"Игорь Боровиков. Час волка на берегу Лаврентий Палыча " - читать интересную книгу автора

Максимюку эту мысль выразил. Думал, Алька будет надо мной издеваться.
Он же отхлебнул винца и говорит.
- Все может быть. Мы ведь знаем о жизни, смерти и вообще об окружающем
нас мире столько же, сколько знает таракан, живущий за шкафом в квартире на
пятом этаже о планировке дома и окружающих его улиц.
С тех пор я в этой мысли и убедился. Даже сейчас в сем убеждении спать
иду. Вот только сначала ткну мышкой в кнопку "send", что слева от меня на
экране, и отправлю тебе свою графоманию, раз уверяешь, что тебе все это,
действительно, интересно.
Монреаль, 13 июня 2000

Благодарю тебя, Александр Лазаревич, за столь быстрый ответ.
Спасибо, что вообще читаешь мои пьяные бредни, а то, ведь, все
оставшиеся в Москве и Питере друзья, вспоминают обо мне исключительно, когда
я туда приезжаю, и то только в первые дни. На мои же бесконечные письма
практически никто не отвечает. Мало того, как я давно понял, они их даже и
не читают, Что, в общем-то, объяснимо. Жизнь у вас там такая, Шурик! Это я
здесь в Канаде жируя, графоманствовать могу от скуки, дурью маяться, а в
России-то народу крутиться надо, чтобы выжить. Вот все и крутятся.
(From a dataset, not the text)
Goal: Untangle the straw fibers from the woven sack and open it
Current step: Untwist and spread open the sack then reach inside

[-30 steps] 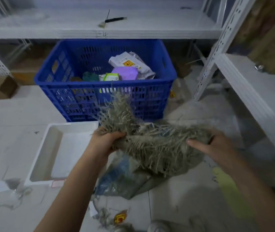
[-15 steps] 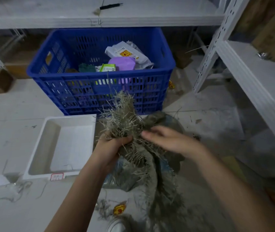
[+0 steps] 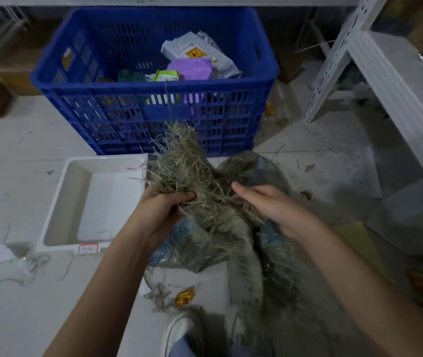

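A grey-brown woven sack (image 3: 233, 243) hangs in front of me, its surface bristling with frayed straw fibers (image 3: 179, 161). My left hand (image 3: 165, 210) is clenched around the bunched upper part, so a tuft of fibers sticks up above the fist. My right hand (image 3: 274, 207) lies against the sack's right side with its fingers stretched flat toward the left; whether it grips the cloth is hidden. The sack's lower end trails down to the floor near my shoe (image 3: 179, 331).
A blue plastic crate (image 3: 133, 112) holding packets stands just behind the sack. A white tray (image 3: 58, 207) lies on the floor at the left. White metal shelving (image 3: 396, 81) runs along the right. Loose fibers (image 3: 161, 295) and a yellow wrapper (image 3: 185, 297) litter the tiles.
My right hand let go of the sack's far end, which dropped down, and came in close to the left fist. The left hand kept its grip.
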The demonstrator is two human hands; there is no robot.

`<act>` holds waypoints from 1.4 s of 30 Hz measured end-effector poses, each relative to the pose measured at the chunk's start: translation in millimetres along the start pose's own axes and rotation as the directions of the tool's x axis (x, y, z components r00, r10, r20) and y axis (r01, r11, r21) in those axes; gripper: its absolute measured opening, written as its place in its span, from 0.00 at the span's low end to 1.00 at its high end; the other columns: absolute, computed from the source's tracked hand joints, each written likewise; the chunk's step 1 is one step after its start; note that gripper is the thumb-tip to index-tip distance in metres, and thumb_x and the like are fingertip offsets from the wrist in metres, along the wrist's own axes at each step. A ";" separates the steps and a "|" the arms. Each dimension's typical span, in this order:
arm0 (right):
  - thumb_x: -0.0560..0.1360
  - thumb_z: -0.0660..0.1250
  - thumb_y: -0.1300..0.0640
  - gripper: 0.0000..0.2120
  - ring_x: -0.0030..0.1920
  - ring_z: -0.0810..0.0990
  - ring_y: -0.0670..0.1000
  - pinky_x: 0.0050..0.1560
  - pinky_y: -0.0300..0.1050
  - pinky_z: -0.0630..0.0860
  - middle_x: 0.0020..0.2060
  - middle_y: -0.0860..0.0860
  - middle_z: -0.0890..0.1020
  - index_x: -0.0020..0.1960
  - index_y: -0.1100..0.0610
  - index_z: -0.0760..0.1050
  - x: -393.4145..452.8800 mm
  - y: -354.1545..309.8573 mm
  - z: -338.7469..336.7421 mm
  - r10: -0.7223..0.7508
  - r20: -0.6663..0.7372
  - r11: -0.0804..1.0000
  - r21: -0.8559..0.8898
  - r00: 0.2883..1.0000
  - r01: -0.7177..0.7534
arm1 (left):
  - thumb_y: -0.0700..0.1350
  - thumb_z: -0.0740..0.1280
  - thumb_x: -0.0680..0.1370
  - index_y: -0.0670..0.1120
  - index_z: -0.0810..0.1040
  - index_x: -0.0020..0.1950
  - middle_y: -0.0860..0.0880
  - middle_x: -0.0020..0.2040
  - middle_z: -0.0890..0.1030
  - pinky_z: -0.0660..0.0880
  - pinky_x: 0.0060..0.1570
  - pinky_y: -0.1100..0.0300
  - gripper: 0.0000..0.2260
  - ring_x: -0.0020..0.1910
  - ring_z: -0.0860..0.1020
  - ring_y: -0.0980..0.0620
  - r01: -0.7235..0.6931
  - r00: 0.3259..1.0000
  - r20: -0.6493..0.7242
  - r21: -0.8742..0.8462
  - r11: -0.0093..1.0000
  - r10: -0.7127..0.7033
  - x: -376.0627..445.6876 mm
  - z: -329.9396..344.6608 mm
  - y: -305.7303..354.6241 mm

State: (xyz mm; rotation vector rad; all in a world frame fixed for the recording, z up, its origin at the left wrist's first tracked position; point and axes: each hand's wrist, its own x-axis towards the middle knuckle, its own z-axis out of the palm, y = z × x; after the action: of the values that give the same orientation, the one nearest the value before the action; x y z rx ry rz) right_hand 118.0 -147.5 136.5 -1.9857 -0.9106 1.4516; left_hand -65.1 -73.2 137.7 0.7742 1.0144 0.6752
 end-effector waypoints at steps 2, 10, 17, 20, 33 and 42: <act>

А тебе, как и мне, выживать не нужно. Мы просто живем. Я на велфере, ты
на пенсии, да еще при этом твой новый русский сын тебя полностью
обеспечивает. Квартиру, вот, в Москве купил, Интернет безлимитный поставил и
оплачивает. Таким образом, оказался ты, старина, единственным
корреспондентом, который мои письма не только внимательно читает, но тут же
отвечает на них с такими интересными и обширными комментариями.
Вот и сегодня изучил я твое электронное послание про море зелени и
сирени на Воробьевых горах, про божественные небеса заката над
Химкинским водохранилищем, что ты наблюдаешь со своего семнадцатого
этажа, и тоска меня загрызла. Я, ведь, Шурик, уже давно понял, что большого
маху дал, уехав-то. И завистью исходил, твою е-мелю читая.
Правда, чувство мое - чисто белое, и я всячески мечтаю, чтобы Россия
цвела и процветала, как Одесса в знаменитой песне: "Эх Одесса, цвети и
процветай!" И чтоб ты, твой сын, как и все мои друзья, цвели бы и процветали
вместе с нашей прекрасной и великой страной.
Увы, далеко не все так мыслят среди эмигрантской братии.
Последний раз ездили мы с женой и дочкой в Нью-Йорк на встречу
двухтысячного года. А там живут мои очень близкие друзья Гриша и
Лена Меклеры. Когда-то в далекие семидесятые, совсем в другой жизни
обитал я в московских Вешняках, где они были в течение почти 10 лет соседями
по лестничной площадке и моими главными собутыльниками.
Таковыми они и сейчас являются в те дни, когда в Нью-Йорк приезжаю.
В самом конце декабря Ленуля водила нас по ночному Манхеттену, и мы с
ней, словно в старое доброе время, втихаря пили из горла. Я же ей взахлеб
рассказывал, как мне все нравится в России, когда туда приезжаю. И тут,
вдруг, впервые в жизни почувствовал в Ленуле абсолютно железобетонную стену,
от которой мои московские восторги просто отлетали, как теннистные мячики,
чего ранее не случалось никогда, ибо та всегда была открыта для восприятия
любых впечатлений и мнений. Но на сей раз оказалась Ленка абсолютно
неспособной даже представить, что кому-то у нас на Родине может быть хорошо,
а уж тем более, что там хорошо может быть очень многим.